The Loudmouth Protestant

August 16, 2007

You Could Call Him “Allah”

Filed under: Allah,christianity,God,Islam,Muslim,the catholic church — nickisym @ 4:08 am

Or you can continue to call him God, but one Roman Catholic Bishop in the Netherlands by the name of Tiny Muskens seems to think that calling God “Allah” will ease relations between religions.

Muskens believes that “Allah” is a very beautiful word for God and I agree, but not to the point where I will call him “Allah” for the sake of religion relations. One man that was polled on Bishop Musken’s suggestion cynically said “Sure. Lets call God Allah. Lets then call a church a mosque and pray five times a day. Ramadan sounds like fun.”

His response was strange and it was mainly because I think we do need to embrace some of what our Muslim brothers and sisters consider spiritual practice, if only conceptually to make our walk better. We should in essence treat our churches like mosques, but for some reason we have gotten too used to coming in any way we please with the least amount of reverence we can muster up after dragging ourselves out of bed. Instead of respecting the sanctity of the space as many Muslim respects their mosques, we come into the Lord’s house ready to feign interest during sermons while text-messaging, eating, passing notes and doing other random acts of rudeness during what is supposed to be the most reverent hours of our week.

And what is wrong with praying five times a day? I fully respect this tenet of the Muslim faith and wish that I had the discipline to drop everything I am doing on any given day of the week to pray to God and thank him for giving me another hour on this earth. Matter of fact, I might have to try this…

And Ramadan, the ninth month on the Muslim calendar, a time for great fasting and prayer, is no different from the seasons that we all must spend in fasting and prayer–if we will–and I’m not just talking about Lent.

I acknowledge that the solution to religious relations is not going to be in ascribing God some universally accepted. But somehow I feel that attempting to understand the spiritual practices of other faiths might help us along further. I personally would love to engage in the spiritual discipline that Muslim take part of by praying five time daily. Can you imagine what our relationship with God and our lives would be like if we prayer to him five times daily? Talk about going to another level. Or what about if we really took our worship seriously on Sunday? And that means from the moment you hit the door you go straight to the altar and pray until worship begins and you stay in a constant state of prayer and worship through service and stay in the zone with God.

This has really got me thinking about the benefits of blending spiritual practices. Is it wrong if it is done for the betterment of my relationship with the one true God? Can I take a little from the meditation practices of Buddhist, the dietary habits of Jews, the yogi habits of Hindus??? Hmm…

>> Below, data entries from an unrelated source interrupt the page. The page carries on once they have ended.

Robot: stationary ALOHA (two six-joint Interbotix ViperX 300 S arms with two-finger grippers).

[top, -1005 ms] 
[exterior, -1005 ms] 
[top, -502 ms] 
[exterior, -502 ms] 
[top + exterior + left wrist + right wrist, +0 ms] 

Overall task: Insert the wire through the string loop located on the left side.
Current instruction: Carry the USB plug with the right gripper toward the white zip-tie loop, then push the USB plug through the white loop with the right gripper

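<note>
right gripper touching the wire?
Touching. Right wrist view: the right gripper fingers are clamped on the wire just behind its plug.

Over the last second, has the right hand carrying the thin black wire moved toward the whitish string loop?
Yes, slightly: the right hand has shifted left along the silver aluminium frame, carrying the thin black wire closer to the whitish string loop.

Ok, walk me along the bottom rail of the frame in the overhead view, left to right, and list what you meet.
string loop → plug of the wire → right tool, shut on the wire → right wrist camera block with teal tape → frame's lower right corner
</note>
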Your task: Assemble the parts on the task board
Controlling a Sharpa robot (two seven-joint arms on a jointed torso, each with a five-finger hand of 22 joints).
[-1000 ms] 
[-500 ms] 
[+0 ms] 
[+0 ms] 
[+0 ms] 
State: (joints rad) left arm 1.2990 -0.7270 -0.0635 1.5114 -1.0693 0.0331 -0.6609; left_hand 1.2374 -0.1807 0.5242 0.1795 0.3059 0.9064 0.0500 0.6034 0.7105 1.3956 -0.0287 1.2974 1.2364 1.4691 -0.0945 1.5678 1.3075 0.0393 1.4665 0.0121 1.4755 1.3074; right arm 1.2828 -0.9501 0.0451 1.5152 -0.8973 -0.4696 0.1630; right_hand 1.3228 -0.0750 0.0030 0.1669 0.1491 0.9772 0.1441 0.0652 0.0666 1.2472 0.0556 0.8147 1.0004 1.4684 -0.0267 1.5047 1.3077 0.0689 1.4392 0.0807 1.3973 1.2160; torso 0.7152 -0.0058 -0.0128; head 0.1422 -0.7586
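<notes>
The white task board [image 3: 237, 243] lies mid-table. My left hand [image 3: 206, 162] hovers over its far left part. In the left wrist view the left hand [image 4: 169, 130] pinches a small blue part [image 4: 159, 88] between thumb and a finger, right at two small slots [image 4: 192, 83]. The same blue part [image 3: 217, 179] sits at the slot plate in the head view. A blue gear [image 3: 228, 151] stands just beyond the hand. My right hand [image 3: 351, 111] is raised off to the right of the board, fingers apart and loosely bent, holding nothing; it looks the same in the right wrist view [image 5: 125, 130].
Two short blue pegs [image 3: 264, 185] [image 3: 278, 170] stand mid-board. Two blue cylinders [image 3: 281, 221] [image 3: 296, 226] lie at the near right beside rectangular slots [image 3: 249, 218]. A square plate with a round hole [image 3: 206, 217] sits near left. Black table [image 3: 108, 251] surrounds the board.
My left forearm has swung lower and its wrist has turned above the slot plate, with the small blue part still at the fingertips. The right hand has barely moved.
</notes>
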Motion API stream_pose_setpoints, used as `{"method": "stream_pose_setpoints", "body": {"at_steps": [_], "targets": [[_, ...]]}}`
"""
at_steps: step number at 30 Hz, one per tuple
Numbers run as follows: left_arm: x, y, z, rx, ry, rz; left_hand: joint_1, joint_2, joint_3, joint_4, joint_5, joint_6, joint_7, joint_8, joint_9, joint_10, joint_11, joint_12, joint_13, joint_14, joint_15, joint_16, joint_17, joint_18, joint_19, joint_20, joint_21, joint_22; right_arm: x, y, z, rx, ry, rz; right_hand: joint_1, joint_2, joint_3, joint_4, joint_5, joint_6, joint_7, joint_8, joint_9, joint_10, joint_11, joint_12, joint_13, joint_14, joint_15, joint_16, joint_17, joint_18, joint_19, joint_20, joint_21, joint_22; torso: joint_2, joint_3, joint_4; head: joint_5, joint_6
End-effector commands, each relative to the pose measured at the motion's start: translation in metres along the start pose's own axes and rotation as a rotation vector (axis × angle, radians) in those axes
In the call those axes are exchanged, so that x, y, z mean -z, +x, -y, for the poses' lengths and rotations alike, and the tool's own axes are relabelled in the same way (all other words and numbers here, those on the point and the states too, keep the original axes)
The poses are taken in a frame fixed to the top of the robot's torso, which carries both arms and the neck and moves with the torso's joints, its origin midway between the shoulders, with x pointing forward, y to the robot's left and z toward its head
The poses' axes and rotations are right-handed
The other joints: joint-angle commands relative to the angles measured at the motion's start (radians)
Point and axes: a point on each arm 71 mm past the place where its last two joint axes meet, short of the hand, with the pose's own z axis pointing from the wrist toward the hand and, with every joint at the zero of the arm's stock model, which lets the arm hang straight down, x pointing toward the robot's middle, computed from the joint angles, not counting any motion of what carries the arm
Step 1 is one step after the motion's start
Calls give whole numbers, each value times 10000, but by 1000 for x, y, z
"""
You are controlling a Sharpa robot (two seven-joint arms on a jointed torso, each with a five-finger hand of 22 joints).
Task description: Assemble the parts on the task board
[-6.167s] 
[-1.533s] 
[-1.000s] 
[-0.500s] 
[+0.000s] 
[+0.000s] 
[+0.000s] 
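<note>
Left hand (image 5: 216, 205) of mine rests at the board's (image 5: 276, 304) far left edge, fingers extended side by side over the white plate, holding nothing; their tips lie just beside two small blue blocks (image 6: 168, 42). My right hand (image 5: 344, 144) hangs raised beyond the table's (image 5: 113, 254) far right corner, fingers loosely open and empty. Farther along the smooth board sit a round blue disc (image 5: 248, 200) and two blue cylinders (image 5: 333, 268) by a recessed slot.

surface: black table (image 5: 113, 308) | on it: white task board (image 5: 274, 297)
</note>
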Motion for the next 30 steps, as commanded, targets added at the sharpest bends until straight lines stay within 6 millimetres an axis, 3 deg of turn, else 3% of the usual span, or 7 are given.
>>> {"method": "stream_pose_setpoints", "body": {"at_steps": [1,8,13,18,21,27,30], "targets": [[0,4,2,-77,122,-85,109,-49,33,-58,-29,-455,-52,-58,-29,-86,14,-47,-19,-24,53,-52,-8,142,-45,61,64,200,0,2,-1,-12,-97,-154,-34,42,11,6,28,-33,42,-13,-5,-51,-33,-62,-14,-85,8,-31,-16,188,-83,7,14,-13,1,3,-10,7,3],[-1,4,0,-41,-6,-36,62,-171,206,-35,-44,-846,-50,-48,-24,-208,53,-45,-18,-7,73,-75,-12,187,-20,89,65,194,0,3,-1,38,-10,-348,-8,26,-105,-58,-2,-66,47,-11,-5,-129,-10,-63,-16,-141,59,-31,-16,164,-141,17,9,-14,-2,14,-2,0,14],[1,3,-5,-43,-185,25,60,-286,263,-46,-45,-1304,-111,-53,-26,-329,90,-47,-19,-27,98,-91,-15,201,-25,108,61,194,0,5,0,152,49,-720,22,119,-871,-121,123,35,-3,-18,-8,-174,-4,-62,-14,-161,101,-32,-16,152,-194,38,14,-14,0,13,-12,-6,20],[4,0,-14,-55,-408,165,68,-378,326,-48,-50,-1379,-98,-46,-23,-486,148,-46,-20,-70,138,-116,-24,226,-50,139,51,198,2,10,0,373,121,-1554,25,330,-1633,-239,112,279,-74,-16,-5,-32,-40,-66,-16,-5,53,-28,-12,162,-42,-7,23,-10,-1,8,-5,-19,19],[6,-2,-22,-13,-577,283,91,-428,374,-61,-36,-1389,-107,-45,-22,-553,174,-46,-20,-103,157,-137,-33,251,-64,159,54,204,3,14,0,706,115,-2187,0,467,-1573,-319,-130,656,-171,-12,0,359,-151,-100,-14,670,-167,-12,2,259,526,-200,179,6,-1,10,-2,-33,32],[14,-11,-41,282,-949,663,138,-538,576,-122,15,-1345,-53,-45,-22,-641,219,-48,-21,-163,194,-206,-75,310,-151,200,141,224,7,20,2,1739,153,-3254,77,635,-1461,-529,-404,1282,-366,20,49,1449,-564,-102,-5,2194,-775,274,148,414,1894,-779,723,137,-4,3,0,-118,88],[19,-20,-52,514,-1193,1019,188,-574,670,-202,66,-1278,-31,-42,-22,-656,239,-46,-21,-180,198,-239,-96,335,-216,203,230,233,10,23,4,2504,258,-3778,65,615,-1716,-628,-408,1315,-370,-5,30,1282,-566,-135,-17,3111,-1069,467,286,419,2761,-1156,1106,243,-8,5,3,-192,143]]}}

  1. Isn’t “Allah” just the Arabic word for “God”?

    As for your question, have you ever heard of “The Blind Men and the Elephant”? It’s a story from the Buddhist Sutra. You should read it.

    Comment by threebooksandamovie — August 16, 2007 @ 4:34 am | Reply

  2. Interesting ideas and thought-provoking questions!

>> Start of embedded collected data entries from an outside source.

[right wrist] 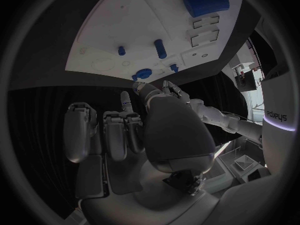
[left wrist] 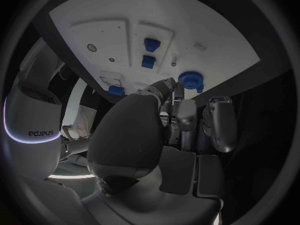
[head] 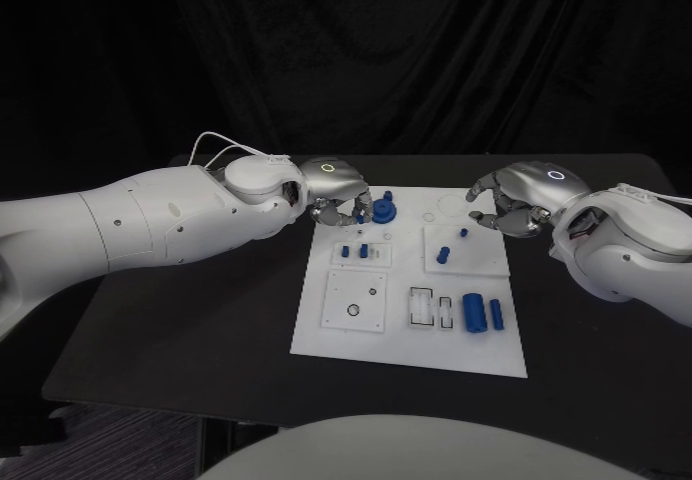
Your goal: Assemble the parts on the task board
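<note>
The task board (head: 408,345) lies in the middle of the black table (head: 188,330), its long side running from near to far. The left hand (head: 340,200) is positioned over the far-left corner of the board, fingers curled downward around a round blue part (head: 385,210) at that corner; the fingertips lie against or just beside this part, and a firm grip cannot be confirmed. In the left wrist view, the same round blue part (left wrist: 190,79) sits on the board edge directly ahead of the fingers (left wrist: 185,116). The right hand (head: 513,205) hovers over the far-right corner of the board with its fingers curled inward and nothing visible between them. In the right wrist view, its fingers (right wrist: 115,135) hang apart from the board surface. Two small blue pegs (head: 359,249) stand in the far-left raised plate. A short blue peg (head: 463,233) and a blue cylinder (head: 443,254) rest on the far-right plate. Two larger blue blocks (head: 482,313) lie side by side near the right edge, next to rectangular recesses (head: 421,307).
</note>
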Available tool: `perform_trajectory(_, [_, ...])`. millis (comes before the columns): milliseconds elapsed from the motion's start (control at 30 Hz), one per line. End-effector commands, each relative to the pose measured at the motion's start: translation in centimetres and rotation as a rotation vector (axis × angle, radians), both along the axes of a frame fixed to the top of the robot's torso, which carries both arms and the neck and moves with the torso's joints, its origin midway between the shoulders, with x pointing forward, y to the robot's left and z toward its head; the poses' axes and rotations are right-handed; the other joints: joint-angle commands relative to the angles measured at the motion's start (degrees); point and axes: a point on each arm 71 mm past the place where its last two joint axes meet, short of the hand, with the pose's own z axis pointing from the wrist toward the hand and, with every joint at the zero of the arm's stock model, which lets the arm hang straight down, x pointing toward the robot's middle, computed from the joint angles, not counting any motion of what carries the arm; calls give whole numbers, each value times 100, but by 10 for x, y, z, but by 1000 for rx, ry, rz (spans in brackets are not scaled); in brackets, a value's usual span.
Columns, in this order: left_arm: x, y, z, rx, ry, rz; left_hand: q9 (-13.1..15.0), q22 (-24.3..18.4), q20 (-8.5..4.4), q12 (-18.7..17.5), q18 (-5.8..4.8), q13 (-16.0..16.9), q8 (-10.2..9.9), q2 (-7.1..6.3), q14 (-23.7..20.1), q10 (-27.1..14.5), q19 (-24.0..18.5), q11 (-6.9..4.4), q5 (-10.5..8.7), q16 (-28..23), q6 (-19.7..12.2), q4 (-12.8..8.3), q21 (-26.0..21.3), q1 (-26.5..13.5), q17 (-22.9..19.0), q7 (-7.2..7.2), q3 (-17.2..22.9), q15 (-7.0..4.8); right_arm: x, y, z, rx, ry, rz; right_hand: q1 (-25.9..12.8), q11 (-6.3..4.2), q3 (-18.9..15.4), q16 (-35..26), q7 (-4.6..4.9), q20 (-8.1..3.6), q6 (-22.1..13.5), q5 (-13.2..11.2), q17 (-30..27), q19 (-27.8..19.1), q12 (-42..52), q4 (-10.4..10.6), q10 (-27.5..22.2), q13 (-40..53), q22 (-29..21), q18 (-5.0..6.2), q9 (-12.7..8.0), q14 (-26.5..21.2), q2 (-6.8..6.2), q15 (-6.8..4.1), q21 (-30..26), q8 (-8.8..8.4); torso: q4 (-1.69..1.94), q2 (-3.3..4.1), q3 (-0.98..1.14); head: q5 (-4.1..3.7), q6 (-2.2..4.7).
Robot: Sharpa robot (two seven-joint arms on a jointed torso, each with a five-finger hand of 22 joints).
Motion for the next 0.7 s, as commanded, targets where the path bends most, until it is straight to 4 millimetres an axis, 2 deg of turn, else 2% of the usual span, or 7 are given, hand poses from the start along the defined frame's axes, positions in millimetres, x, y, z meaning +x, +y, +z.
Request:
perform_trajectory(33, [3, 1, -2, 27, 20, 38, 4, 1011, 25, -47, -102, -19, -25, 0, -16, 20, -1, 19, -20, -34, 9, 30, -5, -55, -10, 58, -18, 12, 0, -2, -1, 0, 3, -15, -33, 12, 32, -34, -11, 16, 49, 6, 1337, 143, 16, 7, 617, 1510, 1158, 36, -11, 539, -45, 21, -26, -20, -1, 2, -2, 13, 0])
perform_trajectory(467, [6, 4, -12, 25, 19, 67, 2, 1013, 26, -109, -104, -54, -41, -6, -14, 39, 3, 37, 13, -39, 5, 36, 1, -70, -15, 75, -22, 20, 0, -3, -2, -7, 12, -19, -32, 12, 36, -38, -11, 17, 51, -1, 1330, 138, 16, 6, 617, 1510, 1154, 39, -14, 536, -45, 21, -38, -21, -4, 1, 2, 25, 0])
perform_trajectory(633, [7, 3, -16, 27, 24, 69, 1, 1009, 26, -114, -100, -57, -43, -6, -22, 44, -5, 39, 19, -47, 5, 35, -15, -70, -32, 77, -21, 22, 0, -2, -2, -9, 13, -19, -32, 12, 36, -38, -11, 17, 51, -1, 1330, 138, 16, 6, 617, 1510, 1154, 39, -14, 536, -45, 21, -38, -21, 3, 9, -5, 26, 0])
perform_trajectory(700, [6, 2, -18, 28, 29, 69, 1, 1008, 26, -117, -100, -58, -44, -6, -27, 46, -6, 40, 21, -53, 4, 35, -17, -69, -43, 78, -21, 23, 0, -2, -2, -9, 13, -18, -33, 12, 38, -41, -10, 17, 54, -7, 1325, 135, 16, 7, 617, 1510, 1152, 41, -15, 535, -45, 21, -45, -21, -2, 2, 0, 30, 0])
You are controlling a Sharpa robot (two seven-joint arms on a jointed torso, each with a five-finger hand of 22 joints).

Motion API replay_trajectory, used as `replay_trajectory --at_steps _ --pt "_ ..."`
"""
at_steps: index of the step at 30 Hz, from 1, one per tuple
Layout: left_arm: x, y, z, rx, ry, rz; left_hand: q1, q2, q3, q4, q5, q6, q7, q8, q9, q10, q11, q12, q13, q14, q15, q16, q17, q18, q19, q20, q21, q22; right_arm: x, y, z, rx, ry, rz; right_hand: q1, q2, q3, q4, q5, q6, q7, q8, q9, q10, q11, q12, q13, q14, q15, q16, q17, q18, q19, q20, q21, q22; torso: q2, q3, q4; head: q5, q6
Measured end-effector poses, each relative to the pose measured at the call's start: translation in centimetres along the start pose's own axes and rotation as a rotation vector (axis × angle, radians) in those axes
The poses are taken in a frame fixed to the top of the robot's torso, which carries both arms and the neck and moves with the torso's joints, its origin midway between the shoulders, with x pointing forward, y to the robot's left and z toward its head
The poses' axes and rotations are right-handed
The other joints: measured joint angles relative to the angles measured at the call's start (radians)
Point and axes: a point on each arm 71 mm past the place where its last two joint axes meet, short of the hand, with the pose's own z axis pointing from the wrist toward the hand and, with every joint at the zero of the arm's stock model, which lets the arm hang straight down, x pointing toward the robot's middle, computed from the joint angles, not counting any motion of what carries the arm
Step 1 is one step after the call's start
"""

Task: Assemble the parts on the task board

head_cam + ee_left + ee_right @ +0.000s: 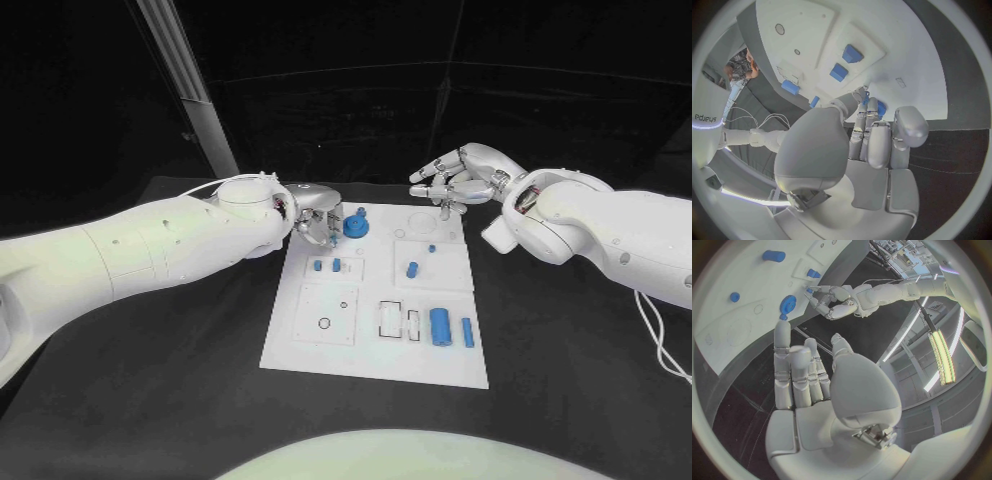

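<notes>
Board: white task board (378, 350) lay in the middle of the black table (173, 380), long side running away from me, so both my arms could reach its far end.

Left hand: my left hand (320, 222) sat at the board's far left corner, fingers (872, 111) drawn together and tipped down at a small blue part (880, 108). Something blue showed at the fingertips, so I judged they were pinching it, though the contact itself was partly hidden.

Round part: a blue disc-shaped piece (356, 225) stood just beside my left fingertips near the far edge; I judged the pinched piece was meant to go at or next to it.

Right hand: my right hand (450, 186) hung above the far right corner, fingers (792, 375) straight and apart, holding nothing; I took it to be kept clear and waiting.

Loose parts, middle: two small blue blocks (329, 266) on the left panel and one blue peg (411, 268) on the right panel, each lying on its own marked square.

Loose parts, near end: a thick blue cylinder (440, 326) and a thin blue bar (467, 331) side by side at the near right, apparently not yet fitted.
</notes>
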Motion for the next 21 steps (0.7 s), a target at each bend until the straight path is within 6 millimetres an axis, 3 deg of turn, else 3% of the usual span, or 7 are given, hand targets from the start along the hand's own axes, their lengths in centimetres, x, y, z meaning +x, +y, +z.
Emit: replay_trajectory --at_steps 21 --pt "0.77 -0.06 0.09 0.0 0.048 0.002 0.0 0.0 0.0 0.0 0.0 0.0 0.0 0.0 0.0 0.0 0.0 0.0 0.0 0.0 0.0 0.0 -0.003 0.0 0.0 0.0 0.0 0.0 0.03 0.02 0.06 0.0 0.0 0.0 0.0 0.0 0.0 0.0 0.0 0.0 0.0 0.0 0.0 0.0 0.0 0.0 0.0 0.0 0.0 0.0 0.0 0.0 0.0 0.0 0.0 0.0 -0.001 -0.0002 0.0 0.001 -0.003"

    I think that as long as Christians are careful not to worship other gods, as we are forbidden to do, then it is fine to consider what other religions teach and practice. All truth is God’s truth, even if it is being presented incidentally by non-Chistians.

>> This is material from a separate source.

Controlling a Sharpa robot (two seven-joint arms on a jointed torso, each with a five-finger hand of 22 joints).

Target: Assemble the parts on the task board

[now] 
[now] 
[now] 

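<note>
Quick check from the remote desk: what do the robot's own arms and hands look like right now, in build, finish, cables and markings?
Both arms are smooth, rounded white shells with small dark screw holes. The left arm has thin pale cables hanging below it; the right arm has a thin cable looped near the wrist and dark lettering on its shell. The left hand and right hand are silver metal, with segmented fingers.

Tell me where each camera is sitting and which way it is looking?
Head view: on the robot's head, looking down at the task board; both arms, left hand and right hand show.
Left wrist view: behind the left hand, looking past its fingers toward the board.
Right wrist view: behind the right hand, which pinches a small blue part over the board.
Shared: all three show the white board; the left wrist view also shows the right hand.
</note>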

    Comment by renaissanceguy — August 16, 2007 @ 5:24 am | Reply

  3. One of my favorite movies is Coming to America. One of my favorite scenes in the movie is when the barbers are arguing about “the greatest boxer that ever lived.” One barber asserts disappointment that Cassius Clay changed his name to Muhammad Ali. Another barber concurs, “His momma named him Clay, I’ma call him Clay!”

    Allah may or may not be a beautiful word for God. That’s not my issue. My issue is that God gave us His name for us to use. In fact, He gave us MANY names for Him (Jehova, Adonai, Elohim, El Shaddai, Abba, etc.) He also gave us many beautiful discriptions of who He is (The Lord our banner, The Rock that is higher than I, Resting Place, etc.) As a believer, I enjoy finding, learning, exploring, and experiencing these names of God. The word “Allah” doesn’t do much for me.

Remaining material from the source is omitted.